Task goal: Nothing but the pictures may be dropped; the rest of the listing is to be written out exactly.

##### Source material

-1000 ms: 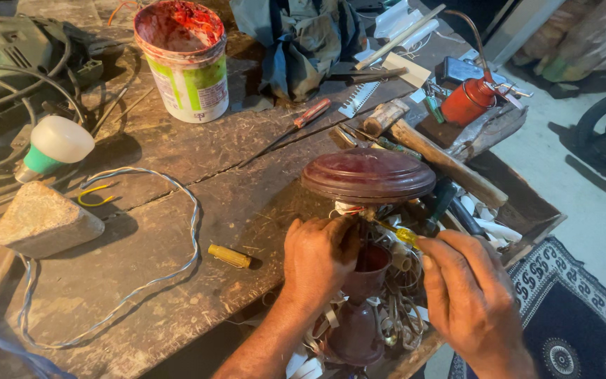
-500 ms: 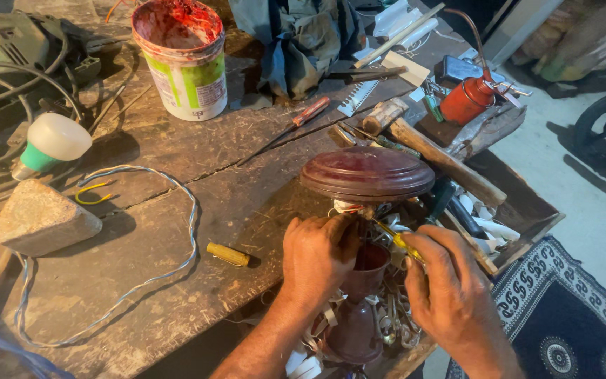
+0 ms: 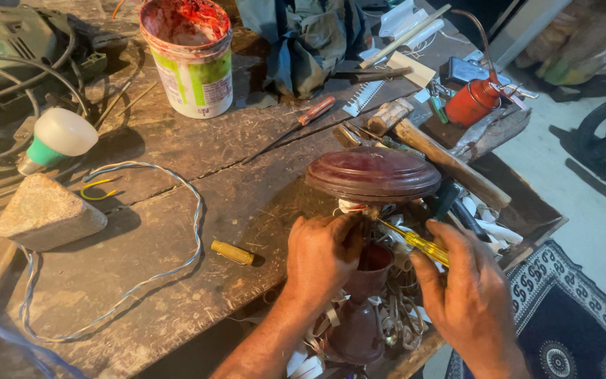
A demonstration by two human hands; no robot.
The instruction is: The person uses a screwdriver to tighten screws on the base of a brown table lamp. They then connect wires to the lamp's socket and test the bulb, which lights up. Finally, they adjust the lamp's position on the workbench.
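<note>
Left hand (image 3: 324,256) in closed grip around maroon lamp stem (image 3: 367,270) (under its domed cap (image 3: 373,173)), right hand (image 3: 468,295) pinching yellow screwdriver (image 3: 415,242), worn wooden surface (image 3: 177,274), paint bucket (image 3: 189,56) behind.

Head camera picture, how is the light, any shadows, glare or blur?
Head view: even, soft light; the stone and white bulb cast shadows to their right on the workbench; a faint sheen on the maroon dome cover; left hand and right hand fairly sharp; bottom-left corner blurred.
</note>
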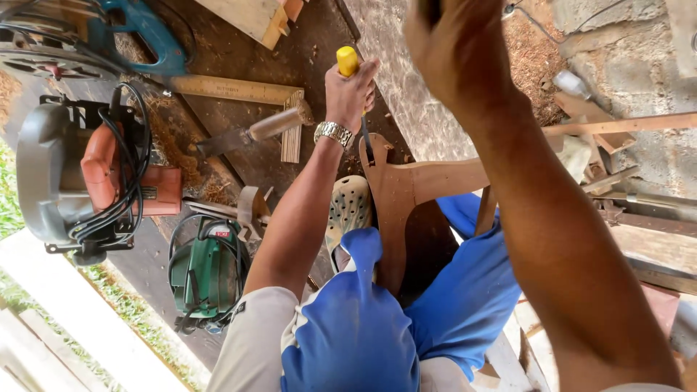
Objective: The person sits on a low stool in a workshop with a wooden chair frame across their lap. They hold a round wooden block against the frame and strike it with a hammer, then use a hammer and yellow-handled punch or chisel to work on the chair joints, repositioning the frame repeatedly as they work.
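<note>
The left hand [351,88] grips a yellow-handled chisel [348,62] upright, blade down onto the curved wooden piece [396,192] directly below, while the raised right hand [454,51] closes around something I cannot make out.

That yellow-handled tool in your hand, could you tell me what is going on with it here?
The person's left hand grips a chisel with a yellow handle, its blade set against a curved wooden piece braced beside a foot in a perforated clog. The right hand is raised close to the camera, holding something dark that is mostly out of view. On the bench lie a hatchet, a wooden square, an orange circular saw and a green power tool.
</note>
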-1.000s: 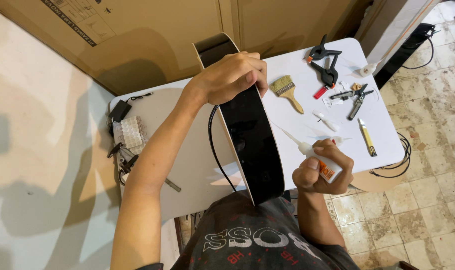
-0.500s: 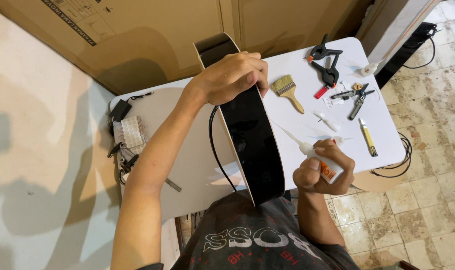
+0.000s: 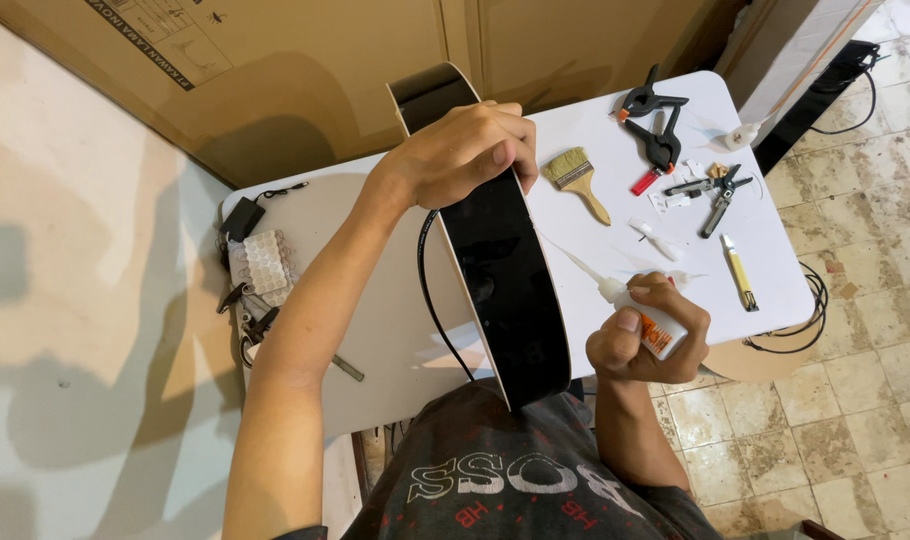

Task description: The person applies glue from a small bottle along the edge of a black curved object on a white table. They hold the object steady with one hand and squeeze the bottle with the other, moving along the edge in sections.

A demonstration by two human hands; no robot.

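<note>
Hands are sharing the work: left hand (image 3: 465, 150) is gripping the black panel (image 3: 495, 260) standing on edge mid-table (image 3: 375, 330), right hand (image 3: 647, 335) at four o'clock is squeezing a glue bottle (image 3: 647, 322), nozzle seemingly touching it. Glue may be dripping; the panel risks tipping.

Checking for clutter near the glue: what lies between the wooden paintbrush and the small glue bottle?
Head view: between the wooden paintbrush and the small white glue bottle in the right hand, only bare white tabletop and the bottle's thin nozzle.
</note>
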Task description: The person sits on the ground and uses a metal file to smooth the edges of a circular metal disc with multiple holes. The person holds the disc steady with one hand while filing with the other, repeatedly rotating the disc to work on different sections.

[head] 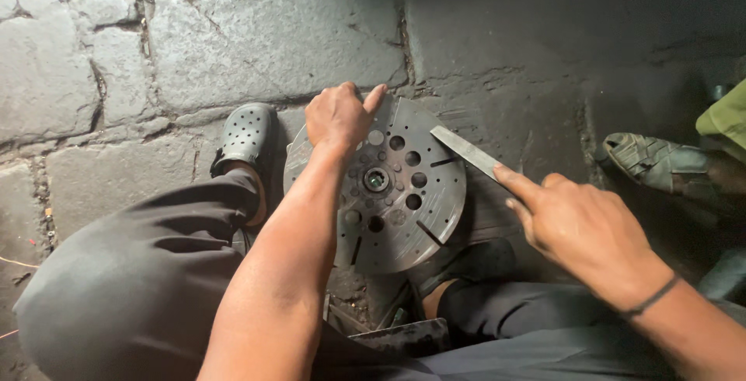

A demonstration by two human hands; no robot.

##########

Worked solution:
-1000 ms: 
-500 ms: 
+0 ms: 
A demonstration by two human hands; no robot.
The instruction is: The person uses a screwdriver to tighten screws on the base of a brown table lamp. They then connect wires to the lamp's socket and test the bulb, which lights up. Finally, they adjust the lamp's position on the workbench.
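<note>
Left hand (image 3: 324,256) in closed grip around maroon lamp stem (image 3: 367,270) (under its domed cap (image 3: 373,173)), right hand (image 3: 468,295) pinching yellow screwdriver (image 3: 415,242), worn wooden surface (image 3: 177,274), paint bucket (image 3: 189,56) behind.

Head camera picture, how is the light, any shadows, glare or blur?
Head view: even, soft light; the stone and white bulb cast shadows to their right on the workbench; a faint sheen on the maroon dome cover; left hand and right hand fairly sharp; bottom-left corner blurred.
</note>
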Objective: The person sits on a low stool in a workshop with a wooden chair frame across their lap. They hold a round wooden block against the frame and strike it with a hammer, then use a hammer and yellow-handled punch or chisel to work on the chair joints, repositioning the frame repeatedly as they work.
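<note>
The left hand [351,88] grips a yellow-handled chisel [348,62] upright, blade down onto the curved wooden piece [396,192] directly below, while the raised right hand [454,51] closes around something I cannot make out.

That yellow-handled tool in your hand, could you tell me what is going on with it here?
The person's left hand grips a chisel with a yellow handle, its blade set against a curved wooden piece braced beside a foot in a perforated clog. The right hand is raised close to the camera, holding something dark that is mostly out of view. On the bench lie a hatchet, a wooden square, an orange circular saw and a green power tool.
</note>
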-1.000s: 
-0.500s: 
+0.000s: 

Task description: The person applies glue from a small bottle along the edge of a black curved object on a white table. They hold the object steady with one hand and squeeze the bottle with the other, moving along the edge in sections.

A demonstration by two human hands; no robot.

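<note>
Hands are sharing the work: left hand (image 3: 465, 150) is gripping the black panel (image 3: 495, 260) standing on edge mid-table (image 3: 375, 330), right hand (image 3: 647, 335) at four o'clock is squeezing a glue bottle (image 3: 647, 322), nozzle seemingly touching it. Glue may be dripping; the panel risks tipping.

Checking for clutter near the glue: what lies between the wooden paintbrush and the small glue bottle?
Head view: between the wooden paintbrush and the small white glue bottle in the right hand, only bare white tabletop and the bottle's thin nozzle.
</note>
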Task description: The person sits on the ground and uses a metal file to smooth the edges of a circular metal disc with multiple holes. The person holds the disc steady with one hand while filing with the other, repeatedly rotating the disc to work on different sections.

[head] 

A demonstration by two human hands; no robot.

There is nothing else to add to the answer.